| REQUIREMENT |
Lift every line from the entries that includes the word "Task".

| Records from a data collection |
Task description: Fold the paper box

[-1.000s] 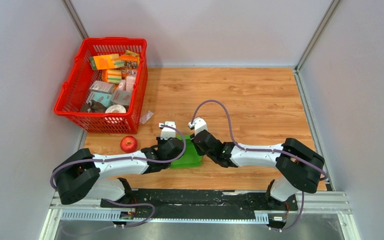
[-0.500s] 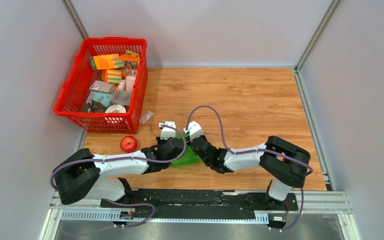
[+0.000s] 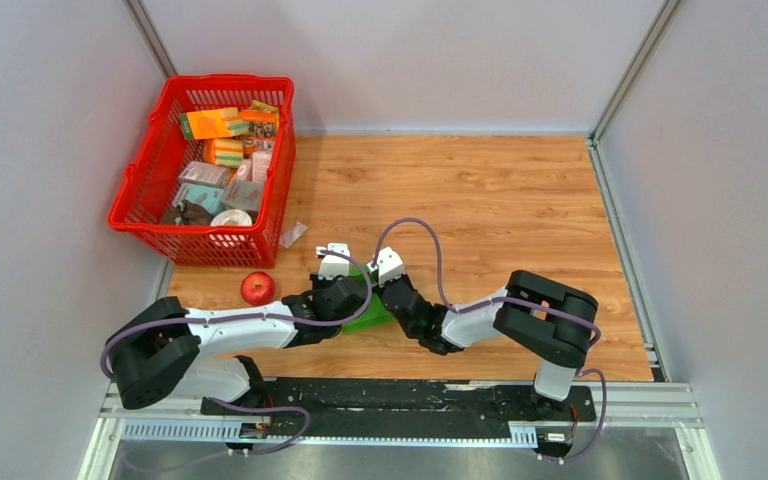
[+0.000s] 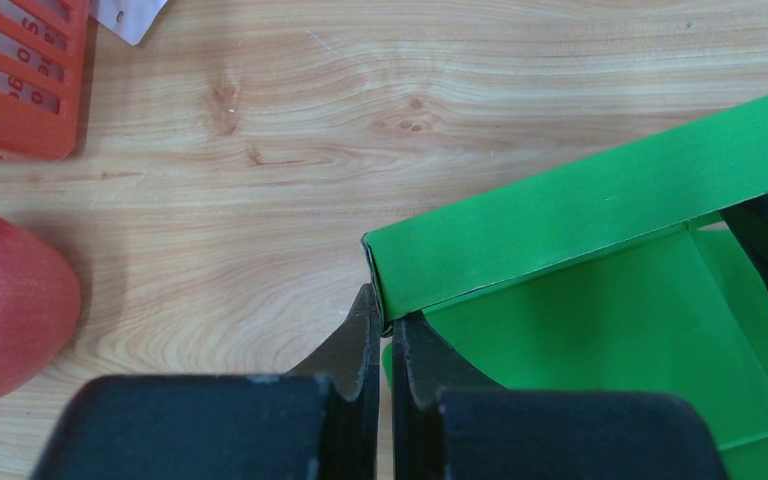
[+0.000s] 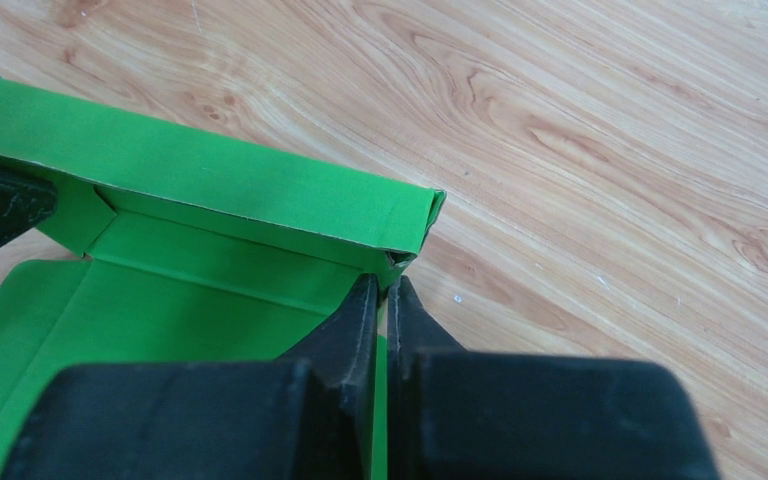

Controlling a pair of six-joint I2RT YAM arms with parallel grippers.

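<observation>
Paper box (image 5: 210, 195): bright green card, half-formed, lying on the wooden table (image 3: 520, 200) between your two arms.
Left gripper (image 4: 382, 318): clenched on the raised wall's left corner.
Right gripper (image 5: 385, 290): clenched on its right corner. You appear to be pinning the folded wall upright.

Robotics lab test cell, not a home or shop. Plain pale panel walls (image 3: 40, 150) on three sides, joined by aluminium corner posts (image 3: 628, 70). Wood-grain tabletop (image 3: 500, 200) set inside them. Near edge: black mounting rail (image 3: 400, 395) on slotted aluminium extrusion (image 3: 640, 412). It carries the left arm (image 3: 230, 328) and right arm (image 3: 475, 312), with purple cables (image 3: 415, 224) looping loose. Loose goods: red plastic basket (image 3: 138, 178) of mixed small packages (image 3: 225, 152), one apple (image 3: 257, 288).
</observation>
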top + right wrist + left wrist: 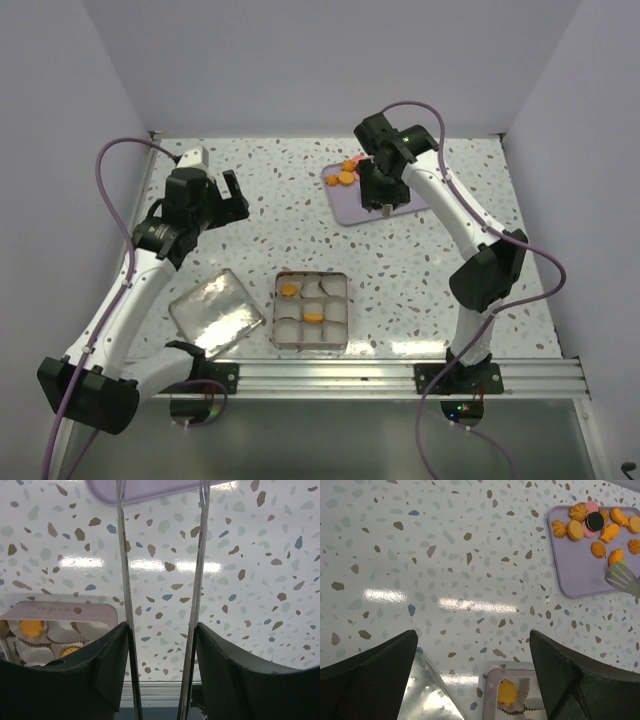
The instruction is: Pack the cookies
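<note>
Left fingers [370, 675] are spread wide over open tabletop [445, 555]. Between right fingers [240, 675], tongs [124, 580] are gripped. Cookies [575, 530] are bunched at the tray's [580, 580] 11 o'clock corner; two are seated in the tin [346, 310].

No readable text, label, brand, number or sign is showing in any view. A faint line of pale marks is showing on the wall of the square tin [50, 611] in the right wrist view, but it is too small and blurred to read.
</note>
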Tool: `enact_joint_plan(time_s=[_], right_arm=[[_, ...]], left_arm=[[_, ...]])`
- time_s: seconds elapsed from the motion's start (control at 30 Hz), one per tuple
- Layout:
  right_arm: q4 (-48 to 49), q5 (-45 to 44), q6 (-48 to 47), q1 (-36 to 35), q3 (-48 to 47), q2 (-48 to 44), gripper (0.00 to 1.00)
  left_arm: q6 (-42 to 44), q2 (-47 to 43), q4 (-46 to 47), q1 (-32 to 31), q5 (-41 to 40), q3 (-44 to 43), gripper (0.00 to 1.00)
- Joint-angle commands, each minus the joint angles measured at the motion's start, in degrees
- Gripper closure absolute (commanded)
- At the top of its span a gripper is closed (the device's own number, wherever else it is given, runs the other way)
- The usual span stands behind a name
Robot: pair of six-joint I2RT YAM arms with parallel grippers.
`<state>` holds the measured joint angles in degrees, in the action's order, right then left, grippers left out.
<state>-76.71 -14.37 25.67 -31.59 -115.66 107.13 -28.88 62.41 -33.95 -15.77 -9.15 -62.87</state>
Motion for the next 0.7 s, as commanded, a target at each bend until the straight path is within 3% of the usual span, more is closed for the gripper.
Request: enact_joint_plan(time_s=[0.0, 0.33, 0.67], right_arm=[[-1.2, -2.0, -2.3, 2.8, -3.2, 0.8, 0.43], [2.9, 1.5, -4.2, 9.5, -2.6, 5.0, 0.43], [5.1, 3.8, -5.4, 11.6, -4.8, 11.1, 0.44]], left_arm=[[1.1, 0.3, 1.6, 0.4, 1.0, -1.8, 0.0], [1.5, 1.0, 2.1, 0.4, 1.1, -0.2, 0.0], [2.7, 2.7, 2.4, 0.4, -0.3, -1.6, 0.0]])
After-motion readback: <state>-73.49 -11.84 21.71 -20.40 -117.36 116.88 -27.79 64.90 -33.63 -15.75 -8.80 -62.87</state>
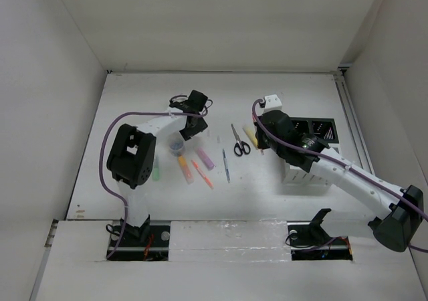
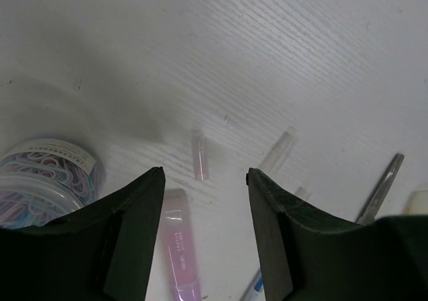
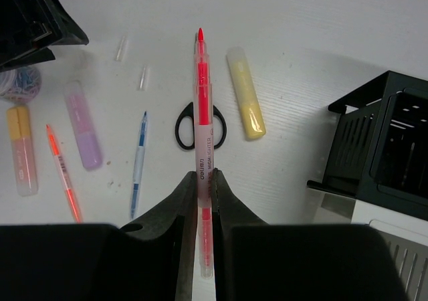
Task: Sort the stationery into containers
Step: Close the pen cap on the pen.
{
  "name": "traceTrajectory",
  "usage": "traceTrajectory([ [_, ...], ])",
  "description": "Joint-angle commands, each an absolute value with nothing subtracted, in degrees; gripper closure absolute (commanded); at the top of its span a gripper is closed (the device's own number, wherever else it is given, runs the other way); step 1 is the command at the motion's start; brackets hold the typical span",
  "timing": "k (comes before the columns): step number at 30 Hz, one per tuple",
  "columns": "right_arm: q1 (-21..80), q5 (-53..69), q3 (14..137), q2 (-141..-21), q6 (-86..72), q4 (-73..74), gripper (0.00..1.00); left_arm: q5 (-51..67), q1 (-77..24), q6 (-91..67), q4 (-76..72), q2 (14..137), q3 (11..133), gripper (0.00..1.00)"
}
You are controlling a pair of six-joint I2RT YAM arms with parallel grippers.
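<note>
My right gripper (image 3: 205, 175) is shut on a thin red pen (image 3: 202, 93) and holds it above the table, over the black-handled scissors (image 3: 182, 130). In the top view this gripper (image 1: 264, 139) is left of the organizer (image 1: 319, 128), whose black compartment (image 3: 394, 147) shows at the right. My left gripper (image 2: 204, 177) is open and empty above the purple marker (image 2: 175, 241), beside the clear tub (image 2: 47, 174) of paper clips. In the top view it (image 1: 192, 126) hovers next to the tub (image 1: 176, 144). On the table lie the yellow marker (image 3: 245, 102), blue pen (image 3: 138, 167), orange marker (image 3: 22, 150) and green marker (image 1: 156, 168).
A second thin orange-red pen (image 3: 63, 174) lies between the orange and purple markers. Two small clear caps (image 2: 200, 162) (image 2: 277, 152) lie on the white table. White walls enclose the table on three sides.
</note>
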State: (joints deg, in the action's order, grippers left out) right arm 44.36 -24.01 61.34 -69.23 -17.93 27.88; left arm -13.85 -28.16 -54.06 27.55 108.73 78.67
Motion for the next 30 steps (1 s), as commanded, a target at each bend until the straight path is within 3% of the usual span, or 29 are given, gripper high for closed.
traceTrajectory([
  [1,45.0,-23.8,61.5,-68.9,-17.7,25.6,1.00,-16.3,-28.2,-55.5,27.1,109.7,77.3,0.52],
  [30,45.5,-25.5,60.5,-69.4,-17.7,25.2,1.00,-16.3,-28.2,-56.8,31.4,117.1,80.7,0.70],
])
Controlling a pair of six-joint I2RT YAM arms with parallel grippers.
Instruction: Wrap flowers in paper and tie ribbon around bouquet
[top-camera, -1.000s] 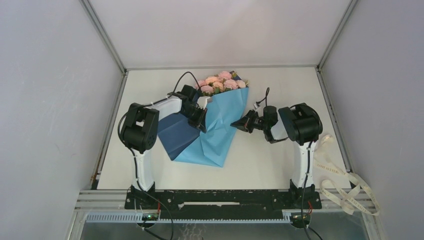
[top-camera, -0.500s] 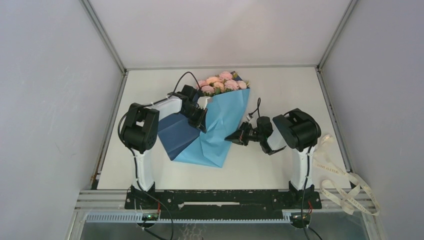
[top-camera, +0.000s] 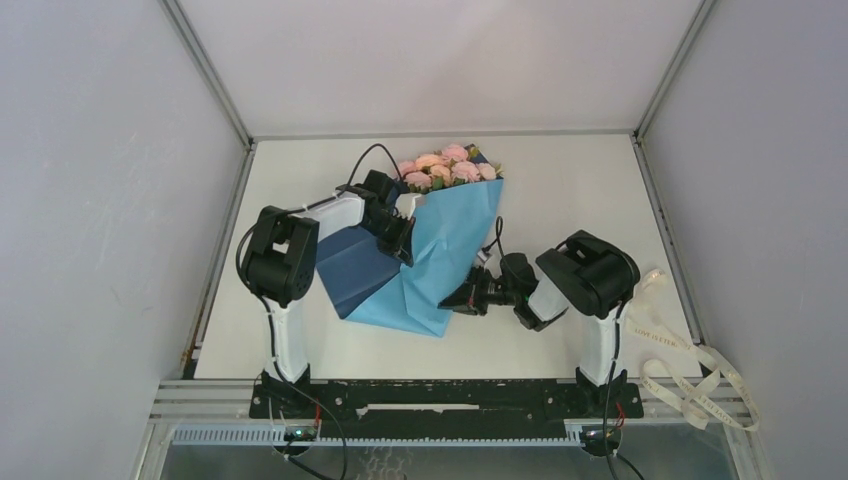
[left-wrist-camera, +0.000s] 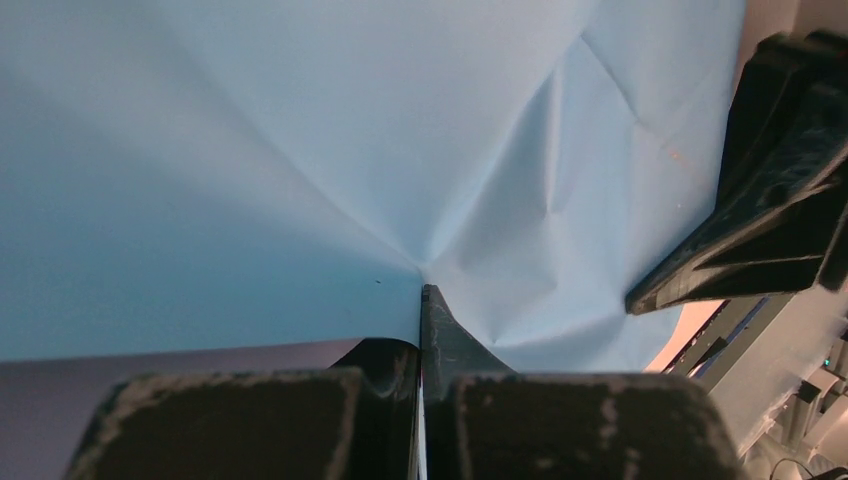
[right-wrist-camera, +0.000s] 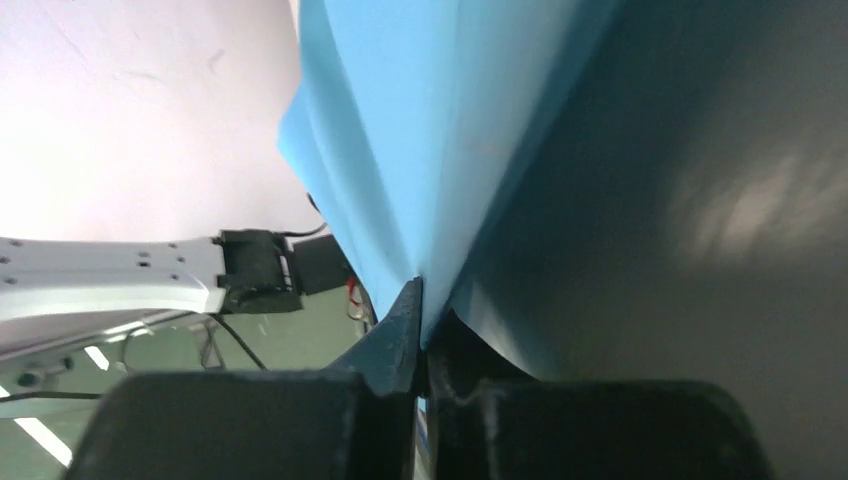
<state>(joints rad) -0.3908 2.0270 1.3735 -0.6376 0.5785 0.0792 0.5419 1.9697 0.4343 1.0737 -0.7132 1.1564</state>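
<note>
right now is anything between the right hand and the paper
nothing visible does: the right hand sits at the lower right edge of the paper, and the sheet runs right up to it

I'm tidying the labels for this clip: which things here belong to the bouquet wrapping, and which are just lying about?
Job's own:
flowers
paper, pinched by the left tool, with the right tool at its edge
ribbon, far right, untouched

Not the job's:
table
enclosure walls
black front rail
</note>
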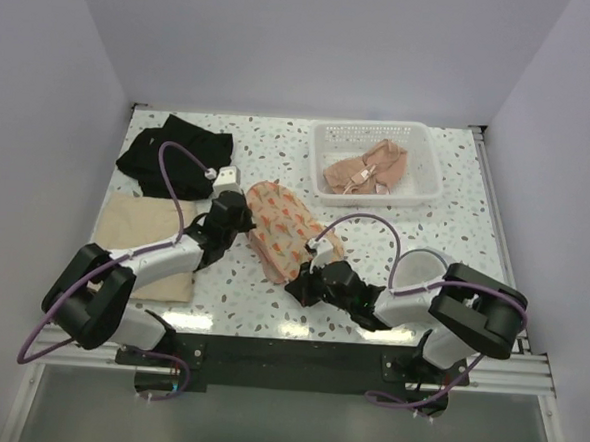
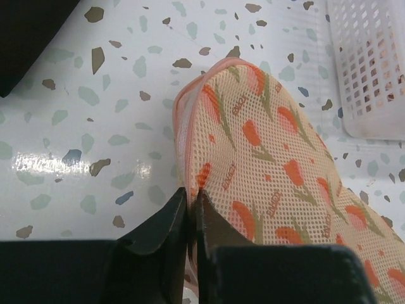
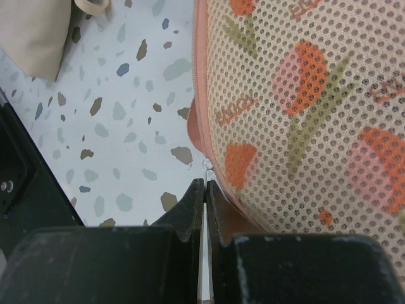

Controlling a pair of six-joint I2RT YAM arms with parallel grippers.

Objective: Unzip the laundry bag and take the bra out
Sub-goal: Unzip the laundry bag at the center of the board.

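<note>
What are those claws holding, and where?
Left gripper pinches the laundry bag by its pink zipper edge. Right gripper is shut beside that edge; hold unclear.

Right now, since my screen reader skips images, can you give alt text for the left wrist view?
The left pincer pinches the pink edge of a mesh laundry bag printed with orange flowers, lying on a speckled table; a white basket sits top right.

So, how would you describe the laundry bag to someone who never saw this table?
Start at the white basket at the far right. Just left of it and a little nearer lies the laundry bag. Unlike the plain black cloth and beige cloth further left, it is peach mesh printed with orange flowers.
</note>
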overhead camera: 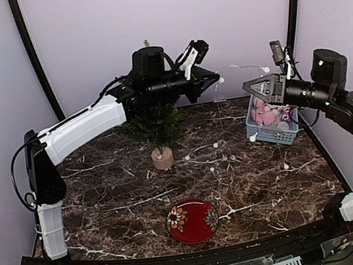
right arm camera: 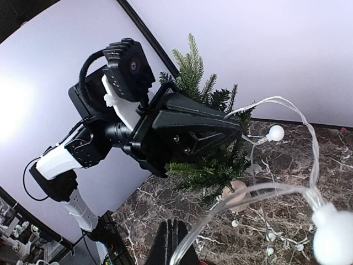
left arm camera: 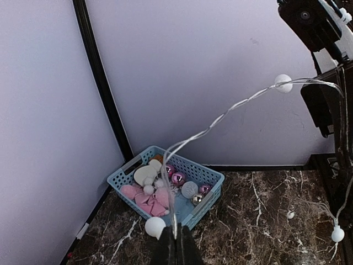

| RESPONSE TO THIS EXERCISE |
Task description: Fold the paper box
Task: Sort the stationery into containers

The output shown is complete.